Aim of the exercise -
Reproduce exactly the lines of the material beneath, from the line that contains "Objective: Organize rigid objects" to the line that contains "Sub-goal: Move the", both included, and no other lines.
#####
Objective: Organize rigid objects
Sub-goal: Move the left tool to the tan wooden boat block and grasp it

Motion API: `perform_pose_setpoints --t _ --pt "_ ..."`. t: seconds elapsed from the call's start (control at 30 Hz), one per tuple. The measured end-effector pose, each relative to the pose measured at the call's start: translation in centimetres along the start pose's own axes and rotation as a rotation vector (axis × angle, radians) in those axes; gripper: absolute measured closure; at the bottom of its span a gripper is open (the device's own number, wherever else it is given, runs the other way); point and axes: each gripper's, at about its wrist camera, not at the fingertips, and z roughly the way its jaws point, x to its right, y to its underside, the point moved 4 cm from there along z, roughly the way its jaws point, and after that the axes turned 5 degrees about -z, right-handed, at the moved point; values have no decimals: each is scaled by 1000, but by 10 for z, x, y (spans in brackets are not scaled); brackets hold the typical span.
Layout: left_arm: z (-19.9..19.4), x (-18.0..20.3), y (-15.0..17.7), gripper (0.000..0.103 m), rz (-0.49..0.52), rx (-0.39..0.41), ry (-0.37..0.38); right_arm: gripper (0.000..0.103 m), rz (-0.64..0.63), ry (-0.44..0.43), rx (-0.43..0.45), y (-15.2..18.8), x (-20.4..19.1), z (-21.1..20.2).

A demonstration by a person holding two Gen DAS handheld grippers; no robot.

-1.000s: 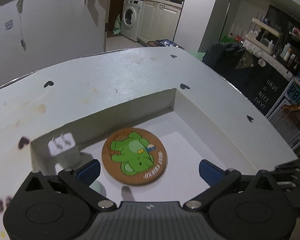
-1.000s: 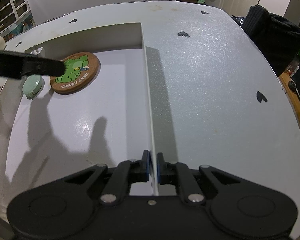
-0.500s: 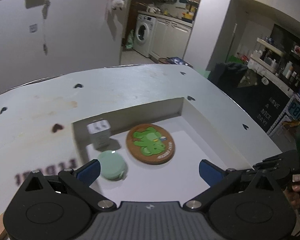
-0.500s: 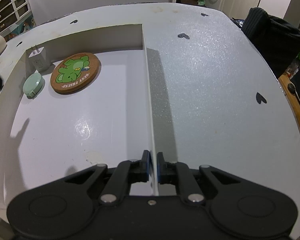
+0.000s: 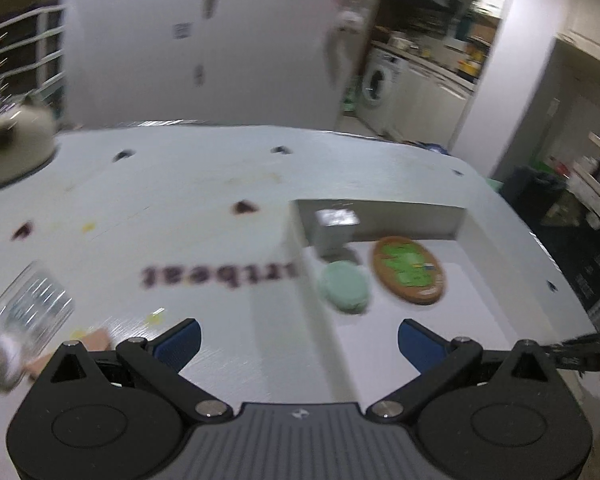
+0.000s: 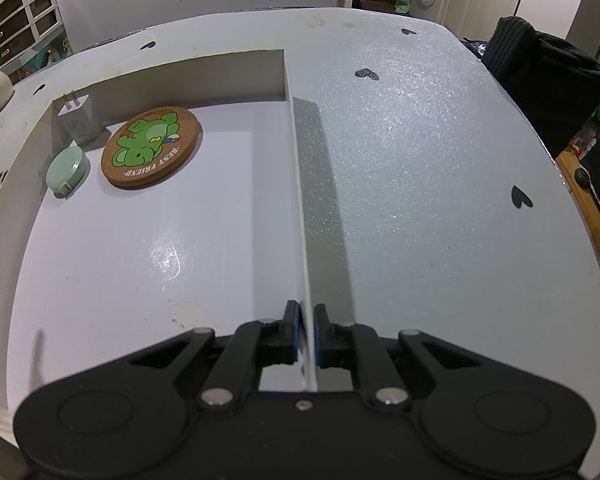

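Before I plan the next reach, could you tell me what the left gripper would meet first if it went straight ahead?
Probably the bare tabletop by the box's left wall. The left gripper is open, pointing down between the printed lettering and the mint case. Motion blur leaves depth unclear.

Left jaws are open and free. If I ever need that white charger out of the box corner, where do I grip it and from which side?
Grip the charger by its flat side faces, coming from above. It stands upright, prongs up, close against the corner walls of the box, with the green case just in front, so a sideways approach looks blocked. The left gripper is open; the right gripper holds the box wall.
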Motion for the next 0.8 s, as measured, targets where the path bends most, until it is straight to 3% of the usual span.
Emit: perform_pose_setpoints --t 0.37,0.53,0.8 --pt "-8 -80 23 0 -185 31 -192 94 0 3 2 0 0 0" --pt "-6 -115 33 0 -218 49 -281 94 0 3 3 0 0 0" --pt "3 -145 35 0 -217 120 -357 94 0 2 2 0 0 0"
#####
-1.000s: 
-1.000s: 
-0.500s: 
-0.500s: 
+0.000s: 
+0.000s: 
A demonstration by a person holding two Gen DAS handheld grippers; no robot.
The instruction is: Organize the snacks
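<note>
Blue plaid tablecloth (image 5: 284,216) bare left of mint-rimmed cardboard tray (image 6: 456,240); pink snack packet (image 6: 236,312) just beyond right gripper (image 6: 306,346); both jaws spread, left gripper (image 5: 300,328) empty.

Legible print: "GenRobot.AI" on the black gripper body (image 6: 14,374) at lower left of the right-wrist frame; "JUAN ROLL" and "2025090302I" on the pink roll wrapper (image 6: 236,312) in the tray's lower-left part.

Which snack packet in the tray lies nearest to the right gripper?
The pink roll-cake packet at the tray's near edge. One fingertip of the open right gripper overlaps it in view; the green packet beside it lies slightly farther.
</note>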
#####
Output for this exercise -
Objective: Organize rigid objects
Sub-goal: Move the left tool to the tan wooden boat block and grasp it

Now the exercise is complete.